* What the task requires *
Repeat precisely the span of lines below that opens with the line containing "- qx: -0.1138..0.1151" and closes with the line containing "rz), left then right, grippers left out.", both included.

[Records from a collection]
──────────
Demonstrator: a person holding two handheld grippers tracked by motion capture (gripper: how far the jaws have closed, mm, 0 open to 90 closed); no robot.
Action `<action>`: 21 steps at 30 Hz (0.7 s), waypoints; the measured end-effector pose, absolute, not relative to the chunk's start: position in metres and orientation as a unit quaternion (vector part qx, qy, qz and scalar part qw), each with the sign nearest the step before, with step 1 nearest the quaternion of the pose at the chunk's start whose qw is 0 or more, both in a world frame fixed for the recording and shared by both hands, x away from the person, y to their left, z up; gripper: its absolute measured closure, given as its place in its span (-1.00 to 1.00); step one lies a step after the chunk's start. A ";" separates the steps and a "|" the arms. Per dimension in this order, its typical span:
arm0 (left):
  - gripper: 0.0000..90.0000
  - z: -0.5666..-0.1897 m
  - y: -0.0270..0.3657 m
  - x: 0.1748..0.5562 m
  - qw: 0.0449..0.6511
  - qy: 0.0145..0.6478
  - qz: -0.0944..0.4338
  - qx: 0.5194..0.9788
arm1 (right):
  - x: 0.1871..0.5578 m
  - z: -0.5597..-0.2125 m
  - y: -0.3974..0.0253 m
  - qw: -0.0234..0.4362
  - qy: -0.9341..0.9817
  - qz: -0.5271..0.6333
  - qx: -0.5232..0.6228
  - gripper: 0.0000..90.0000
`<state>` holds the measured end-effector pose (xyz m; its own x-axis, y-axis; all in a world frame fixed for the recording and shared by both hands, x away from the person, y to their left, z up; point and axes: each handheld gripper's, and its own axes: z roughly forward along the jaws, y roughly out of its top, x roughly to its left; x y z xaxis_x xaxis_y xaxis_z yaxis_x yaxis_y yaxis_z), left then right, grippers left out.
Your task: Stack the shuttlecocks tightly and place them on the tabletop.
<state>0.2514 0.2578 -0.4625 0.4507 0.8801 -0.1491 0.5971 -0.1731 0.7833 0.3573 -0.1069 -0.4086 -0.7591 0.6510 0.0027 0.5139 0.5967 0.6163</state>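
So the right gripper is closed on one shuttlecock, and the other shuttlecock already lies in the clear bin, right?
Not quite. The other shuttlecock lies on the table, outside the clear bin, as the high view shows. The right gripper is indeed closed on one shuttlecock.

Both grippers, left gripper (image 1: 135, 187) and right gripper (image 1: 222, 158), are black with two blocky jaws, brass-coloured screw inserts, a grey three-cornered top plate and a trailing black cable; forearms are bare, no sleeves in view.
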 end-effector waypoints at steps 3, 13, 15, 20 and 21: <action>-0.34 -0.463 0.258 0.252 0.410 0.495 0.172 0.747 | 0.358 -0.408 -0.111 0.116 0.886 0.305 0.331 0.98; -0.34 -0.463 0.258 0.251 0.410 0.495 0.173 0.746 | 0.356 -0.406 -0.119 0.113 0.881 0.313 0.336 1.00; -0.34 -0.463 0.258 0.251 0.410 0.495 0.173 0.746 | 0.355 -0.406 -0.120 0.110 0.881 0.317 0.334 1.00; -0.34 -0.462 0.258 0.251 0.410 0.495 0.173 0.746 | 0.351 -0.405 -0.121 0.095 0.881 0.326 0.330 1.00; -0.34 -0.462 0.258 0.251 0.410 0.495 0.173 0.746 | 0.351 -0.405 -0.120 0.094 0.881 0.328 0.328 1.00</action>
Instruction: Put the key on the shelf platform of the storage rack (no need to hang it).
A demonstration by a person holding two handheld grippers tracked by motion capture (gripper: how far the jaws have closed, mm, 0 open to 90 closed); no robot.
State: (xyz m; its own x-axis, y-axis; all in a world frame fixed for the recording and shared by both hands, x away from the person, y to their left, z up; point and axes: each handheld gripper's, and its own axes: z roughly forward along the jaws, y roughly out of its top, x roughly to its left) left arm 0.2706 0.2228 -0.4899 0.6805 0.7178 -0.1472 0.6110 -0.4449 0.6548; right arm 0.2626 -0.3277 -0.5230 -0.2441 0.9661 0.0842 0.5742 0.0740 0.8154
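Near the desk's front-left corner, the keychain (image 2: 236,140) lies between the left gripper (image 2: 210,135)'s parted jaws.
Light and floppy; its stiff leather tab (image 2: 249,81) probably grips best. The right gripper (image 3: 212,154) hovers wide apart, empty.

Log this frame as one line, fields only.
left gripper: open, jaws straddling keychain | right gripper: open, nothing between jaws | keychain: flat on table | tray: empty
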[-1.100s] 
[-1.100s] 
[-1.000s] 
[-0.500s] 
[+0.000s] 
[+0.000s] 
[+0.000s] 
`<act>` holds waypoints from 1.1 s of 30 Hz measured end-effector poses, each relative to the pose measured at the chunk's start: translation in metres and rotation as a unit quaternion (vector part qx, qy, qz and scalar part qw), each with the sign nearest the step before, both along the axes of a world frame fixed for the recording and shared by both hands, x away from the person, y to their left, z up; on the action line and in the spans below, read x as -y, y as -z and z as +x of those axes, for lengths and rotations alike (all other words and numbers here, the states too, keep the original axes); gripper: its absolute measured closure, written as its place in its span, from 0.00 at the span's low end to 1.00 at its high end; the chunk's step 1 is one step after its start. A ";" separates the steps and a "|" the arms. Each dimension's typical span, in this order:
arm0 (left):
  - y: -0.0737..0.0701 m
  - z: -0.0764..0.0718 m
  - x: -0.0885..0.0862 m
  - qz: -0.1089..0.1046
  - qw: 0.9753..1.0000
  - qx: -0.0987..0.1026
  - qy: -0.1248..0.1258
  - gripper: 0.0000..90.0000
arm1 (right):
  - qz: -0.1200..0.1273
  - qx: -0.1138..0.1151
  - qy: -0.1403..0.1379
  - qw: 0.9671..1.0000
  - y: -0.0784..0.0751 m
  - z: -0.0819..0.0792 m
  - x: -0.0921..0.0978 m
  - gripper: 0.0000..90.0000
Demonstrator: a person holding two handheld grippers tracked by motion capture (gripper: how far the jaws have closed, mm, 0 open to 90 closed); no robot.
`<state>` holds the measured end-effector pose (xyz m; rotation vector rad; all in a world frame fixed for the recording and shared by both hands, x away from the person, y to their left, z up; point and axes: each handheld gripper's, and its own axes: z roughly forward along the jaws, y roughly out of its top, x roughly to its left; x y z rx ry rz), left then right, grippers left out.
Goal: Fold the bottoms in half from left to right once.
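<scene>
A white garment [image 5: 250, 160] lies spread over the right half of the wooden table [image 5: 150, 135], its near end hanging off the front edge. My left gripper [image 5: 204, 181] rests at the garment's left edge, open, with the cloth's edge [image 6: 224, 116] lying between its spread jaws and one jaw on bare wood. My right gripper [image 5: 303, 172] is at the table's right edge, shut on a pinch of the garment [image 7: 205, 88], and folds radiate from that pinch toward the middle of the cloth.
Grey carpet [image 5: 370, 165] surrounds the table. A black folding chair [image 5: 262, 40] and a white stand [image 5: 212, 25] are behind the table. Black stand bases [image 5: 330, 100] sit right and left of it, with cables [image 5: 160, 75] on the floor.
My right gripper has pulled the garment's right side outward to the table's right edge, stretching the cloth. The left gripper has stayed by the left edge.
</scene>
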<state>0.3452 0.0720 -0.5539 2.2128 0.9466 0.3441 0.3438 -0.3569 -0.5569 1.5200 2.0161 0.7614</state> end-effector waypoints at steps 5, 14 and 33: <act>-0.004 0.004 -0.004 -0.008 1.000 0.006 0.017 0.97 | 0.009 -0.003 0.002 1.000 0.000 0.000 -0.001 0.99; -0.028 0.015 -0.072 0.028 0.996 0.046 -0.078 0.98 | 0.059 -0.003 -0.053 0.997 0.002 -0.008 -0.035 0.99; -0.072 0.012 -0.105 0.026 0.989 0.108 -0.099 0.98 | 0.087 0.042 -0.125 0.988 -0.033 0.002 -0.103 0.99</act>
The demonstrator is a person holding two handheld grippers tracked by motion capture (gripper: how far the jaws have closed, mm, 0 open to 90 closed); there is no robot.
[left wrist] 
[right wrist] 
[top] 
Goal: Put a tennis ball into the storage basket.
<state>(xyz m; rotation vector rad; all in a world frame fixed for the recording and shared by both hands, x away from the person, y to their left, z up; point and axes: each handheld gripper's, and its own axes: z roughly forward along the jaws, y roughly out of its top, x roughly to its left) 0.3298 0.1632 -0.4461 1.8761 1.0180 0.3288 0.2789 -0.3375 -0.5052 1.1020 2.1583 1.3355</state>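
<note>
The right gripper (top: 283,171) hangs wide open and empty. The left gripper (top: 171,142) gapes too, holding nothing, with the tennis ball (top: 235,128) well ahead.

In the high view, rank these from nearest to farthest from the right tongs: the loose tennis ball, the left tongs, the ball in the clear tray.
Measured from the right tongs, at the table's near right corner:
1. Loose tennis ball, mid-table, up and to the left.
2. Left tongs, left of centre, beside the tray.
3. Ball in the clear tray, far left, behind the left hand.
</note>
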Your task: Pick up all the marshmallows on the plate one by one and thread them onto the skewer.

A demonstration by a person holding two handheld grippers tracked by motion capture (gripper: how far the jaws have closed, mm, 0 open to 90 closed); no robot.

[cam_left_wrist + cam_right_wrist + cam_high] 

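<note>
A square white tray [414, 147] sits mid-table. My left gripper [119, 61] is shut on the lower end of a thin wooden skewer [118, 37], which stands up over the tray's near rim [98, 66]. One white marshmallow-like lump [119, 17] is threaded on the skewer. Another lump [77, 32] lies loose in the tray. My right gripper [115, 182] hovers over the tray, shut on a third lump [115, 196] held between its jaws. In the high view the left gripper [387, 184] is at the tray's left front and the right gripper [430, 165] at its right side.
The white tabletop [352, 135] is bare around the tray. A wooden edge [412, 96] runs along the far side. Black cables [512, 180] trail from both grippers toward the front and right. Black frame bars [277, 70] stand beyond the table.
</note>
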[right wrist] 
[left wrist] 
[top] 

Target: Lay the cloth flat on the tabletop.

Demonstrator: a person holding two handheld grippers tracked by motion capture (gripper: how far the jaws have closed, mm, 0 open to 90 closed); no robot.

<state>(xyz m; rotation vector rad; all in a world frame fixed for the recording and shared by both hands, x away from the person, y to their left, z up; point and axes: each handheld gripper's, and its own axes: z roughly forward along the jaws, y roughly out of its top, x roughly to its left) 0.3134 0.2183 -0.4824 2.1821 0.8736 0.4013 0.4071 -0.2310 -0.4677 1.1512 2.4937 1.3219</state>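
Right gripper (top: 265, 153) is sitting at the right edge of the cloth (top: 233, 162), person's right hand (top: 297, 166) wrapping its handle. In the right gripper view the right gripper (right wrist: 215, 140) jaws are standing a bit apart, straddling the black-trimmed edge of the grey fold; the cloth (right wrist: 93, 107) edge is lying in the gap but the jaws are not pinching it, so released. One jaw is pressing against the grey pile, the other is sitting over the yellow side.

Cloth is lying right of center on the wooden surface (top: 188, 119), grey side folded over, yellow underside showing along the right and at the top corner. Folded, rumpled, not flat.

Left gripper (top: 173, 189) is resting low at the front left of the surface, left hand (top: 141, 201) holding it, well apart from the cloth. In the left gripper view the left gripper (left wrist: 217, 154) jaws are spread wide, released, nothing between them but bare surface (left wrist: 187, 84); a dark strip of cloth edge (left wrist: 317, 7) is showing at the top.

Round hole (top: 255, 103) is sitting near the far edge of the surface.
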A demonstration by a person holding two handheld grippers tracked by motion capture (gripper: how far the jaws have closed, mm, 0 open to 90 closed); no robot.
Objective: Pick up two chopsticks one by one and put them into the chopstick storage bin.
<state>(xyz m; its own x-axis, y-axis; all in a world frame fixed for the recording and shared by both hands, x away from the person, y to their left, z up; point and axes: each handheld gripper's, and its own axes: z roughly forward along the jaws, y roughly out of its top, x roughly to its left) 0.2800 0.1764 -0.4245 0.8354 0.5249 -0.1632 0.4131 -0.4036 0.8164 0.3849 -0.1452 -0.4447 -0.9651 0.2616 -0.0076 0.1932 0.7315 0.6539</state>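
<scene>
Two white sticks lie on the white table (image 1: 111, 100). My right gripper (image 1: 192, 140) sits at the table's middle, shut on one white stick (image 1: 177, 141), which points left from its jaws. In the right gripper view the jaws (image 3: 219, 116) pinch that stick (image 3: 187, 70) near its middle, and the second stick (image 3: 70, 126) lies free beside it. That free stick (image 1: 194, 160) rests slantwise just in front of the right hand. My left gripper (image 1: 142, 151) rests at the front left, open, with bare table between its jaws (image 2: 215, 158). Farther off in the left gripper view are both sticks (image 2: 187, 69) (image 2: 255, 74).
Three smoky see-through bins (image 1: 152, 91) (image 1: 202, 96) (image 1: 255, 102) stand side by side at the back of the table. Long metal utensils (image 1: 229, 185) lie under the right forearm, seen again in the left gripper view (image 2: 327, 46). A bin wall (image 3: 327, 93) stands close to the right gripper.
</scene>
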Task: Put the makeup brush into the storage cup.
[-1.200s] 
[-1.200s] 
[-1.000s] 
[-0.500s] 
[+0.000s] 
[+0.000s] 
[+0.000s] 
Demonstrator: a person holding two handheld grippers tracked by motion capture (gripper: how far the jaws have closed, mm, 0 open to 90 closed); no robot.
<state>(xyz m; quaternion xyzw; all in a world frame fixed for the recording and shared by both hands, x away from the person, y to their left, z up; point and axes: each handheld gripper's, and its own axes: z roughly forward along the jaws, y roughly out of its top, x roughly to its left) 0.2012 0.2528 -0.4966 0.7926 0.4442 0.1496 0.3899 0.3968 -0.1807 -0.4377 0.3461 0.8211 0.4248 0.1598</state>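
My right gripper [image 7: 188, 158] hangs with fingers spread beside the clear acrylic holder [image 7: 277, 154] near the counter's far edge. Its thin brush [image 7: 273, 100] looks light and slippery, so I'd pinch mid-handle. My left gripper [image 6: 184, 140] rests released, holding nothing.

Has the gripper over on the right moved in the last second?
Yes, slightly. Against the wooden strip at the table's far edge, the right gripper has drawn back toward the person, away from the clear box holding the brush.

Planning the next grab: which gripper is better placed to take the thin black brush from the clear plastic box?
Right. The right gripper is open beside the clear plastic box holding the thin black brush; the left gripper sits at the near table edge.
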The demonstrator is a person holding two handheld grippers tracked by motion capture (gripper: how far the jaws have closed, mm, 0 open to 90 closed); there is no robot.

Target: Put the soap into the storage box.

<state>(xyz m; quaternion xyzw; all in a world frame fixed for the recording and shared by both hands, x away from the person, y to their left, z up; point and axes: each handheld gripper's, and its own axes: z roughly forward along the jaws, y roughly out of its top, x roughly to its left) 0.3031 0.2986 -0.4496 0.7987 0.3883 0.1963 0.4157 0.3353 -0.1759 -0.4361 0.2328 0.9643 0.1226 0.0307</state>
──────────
* Response below *
  - qx: -0.1138..0.1151
  - qy: -0.1403..0.1379
  - qw: 0.9671..1.0000
  - y: -0.0784..0.0751 m
  - z: -0.0819..0.0792 m
  - x: -0.0921..0.0978 m
  - gripper: 0.0000..90.0000
Demonstrator: a person holding two handheld grippers tracked by motion capture (gripper: how far the jaws have closed, mm, 0 open to 90 closed); no robot.
`<state>` holds the measured end-effector pose (xyz m; rotation vector rad; all in a world frame fixed for the recording and shared by both hands, x away from the person, y to their left, z up; point and axes: each handheld gripper's, and its own axes: z roughly forward along the jaws, y roughly out of its top, x roughly to its left; x y z rx ry rz), left then right, grippers left out.

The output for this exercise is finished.